Infatti, va oltre la competenza legislativa dello Stato l’art. 3, che disciplina i locali che possono essere adibiti all’attività agrituristica e demanda alle Regioni gli interventi di recupero del patrimonio edilizio: trattasi di materie che rientrano pienamente nella competenza legislativa regionale. Un altro gruppo di disposizioni di dettaglio, variamente connesso al precedente, si riferisce alle norme igienico-sanitarie degli immobili e delle attrezzature utilizzate (art. 5) e contiene norme di dettaglio che si spingono a definire anche la valenza del requisito urbanistico dell’abitabilità nei limiti dei 10 posti letto (comma 4-bis). È appena il caso di ricordare che nelle materie della tutela della salute e del governo del territorio (da cui peraltro esulano gli aspetti edilizi più minuti) lo Stato può solo dettare principi generali.
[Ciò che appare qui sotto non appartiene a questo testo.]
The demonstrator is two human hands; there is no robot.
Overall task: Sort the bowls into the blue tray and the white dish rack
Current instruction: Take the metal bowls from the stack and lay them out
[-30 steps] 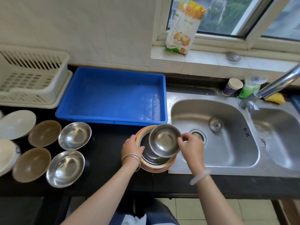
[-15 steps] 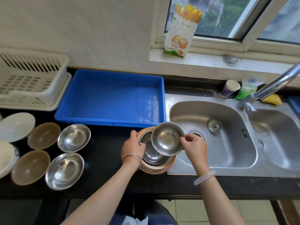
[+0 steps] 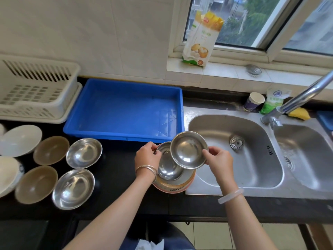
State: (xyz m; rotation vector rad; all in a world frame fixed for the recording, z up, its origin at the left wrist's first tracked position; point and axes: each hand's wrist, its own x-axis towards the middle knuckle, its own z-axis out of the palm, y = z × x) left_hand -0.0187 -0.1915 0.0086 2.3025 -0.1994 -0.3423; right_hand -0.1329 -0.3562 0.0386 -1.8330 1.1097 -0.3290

Un altro aspetto che non si può condividere si rinviene nell’art. 12: la previsione di uno strumento programmatorio per le Regioni, il “programma agrituristico regionale” costituisce una delle più palesi violazioni dell’autonomia regionale, non essendovi dubbio sul fatto che le Regioni possano disciplinare come meglio ritengono questi aspetti.

Infine, appare estemporanea e quasi avulsa dal contesto della legge la disposizione dell’art. 12-bis, che estende in parte le nuove norme all’attività della pesca ed alla relativa ospitalità e somministrazione di alimenti: trattasi di un altro settore di competenza normativa regionale, rispetto al quale sussistono, inoltre, evidenti peculiarità, che sarà la disciplina delle Regioni ad affrontare.

Per le considerazioni sopra svolte, le Regioni chiedono al Governo di intervenire presso il Parlamento affinché il disegno di legge in oggetto possa essere ritirato.